Demyelination in the cortex is extensive in chronic MS. It occurs in multiple gyri and mainly affects areas involved in cognition. Research indicates that areas of cortical demyelination often are topographically related to areas in which one finds follicular light structures. “This topographical association of meningeal inflammation and cortical demyelination is striking, and it also seems to be associated with microglial activation in the underlying cortex and neuritic damage, again pointing to the fact that there is a potential soluble myelinotoxic factor mediating this aspect of MS pathology,” said Dr. Lucchinetti.
Meningeal Inflammation and Aggressive Disease
Although meningeal infiltrates may not be true follicles, meningeal inflammation is associated with greater inflammation and a shorter, more aggressive disease course. Data suggest that patients have more aggressive disease and die sooner when they have more meningeal inflammation.

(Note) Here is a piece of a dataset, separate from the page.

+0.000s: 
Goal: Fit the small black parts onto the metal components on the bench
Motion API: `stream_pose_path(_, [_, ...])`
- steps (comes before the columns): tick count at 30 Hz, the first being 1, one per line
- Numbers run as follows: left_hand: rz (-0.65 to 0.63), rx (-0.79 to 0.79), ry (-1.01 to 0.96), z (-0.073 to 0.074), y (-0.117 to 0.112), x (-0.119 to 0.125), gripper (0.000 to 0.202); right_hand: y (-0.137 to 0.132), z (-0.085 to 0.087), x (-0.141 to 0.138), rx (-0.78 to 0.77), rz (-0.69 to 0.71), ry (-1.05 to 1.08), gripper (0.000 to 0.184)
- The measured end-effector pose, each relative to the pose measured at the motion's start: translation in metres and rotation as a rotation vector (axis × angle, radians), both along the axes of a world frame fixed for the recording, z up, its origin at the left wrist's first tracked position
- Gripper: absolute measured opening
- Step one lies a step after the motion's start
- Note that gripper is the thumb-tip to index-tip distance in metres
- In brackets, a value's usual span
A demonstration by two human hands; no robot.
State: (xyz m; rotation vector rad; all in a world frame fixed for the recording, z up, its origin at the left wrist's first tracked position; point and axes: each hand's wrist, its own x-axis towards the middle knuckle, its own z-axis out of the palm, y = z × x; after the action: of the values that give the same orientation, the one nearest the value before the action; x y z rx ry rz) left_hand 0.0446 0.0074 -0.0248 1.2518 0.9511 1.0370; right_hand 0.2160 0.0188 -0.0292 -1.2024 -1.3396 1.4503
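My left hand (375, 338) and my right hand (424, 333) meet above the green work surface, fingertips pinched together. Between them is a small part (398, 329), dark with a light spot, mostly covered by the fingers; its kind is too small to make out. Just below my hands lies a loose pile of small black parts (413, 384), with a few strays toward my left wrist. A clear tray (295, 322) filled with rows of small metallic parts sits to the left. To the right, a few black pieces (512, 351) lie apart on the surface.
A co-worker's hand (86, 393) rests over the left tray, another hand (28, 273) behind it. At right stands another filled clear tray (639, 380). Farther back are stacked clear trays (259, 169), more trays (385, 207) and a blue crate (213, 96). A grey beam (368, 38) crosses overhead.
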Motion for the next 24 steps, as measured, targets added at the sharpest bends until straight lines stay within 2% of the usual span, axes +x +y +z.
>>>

In 2015, Absinta et al found that 3-T postcontrast T2-weighted FLAIR MRI may identify areas of fixed leptomeningeal inflammation. Histopathology indicated that the inflammation included perivascular lymphocytic and mononuclear infiltration in association with nearby subpial cortical demyelination. “When they looked further within these areas, they found prominent, meningeal diffuse inflammation positive for CD45 and CD68 cells,” said Dr. Lucchinetti.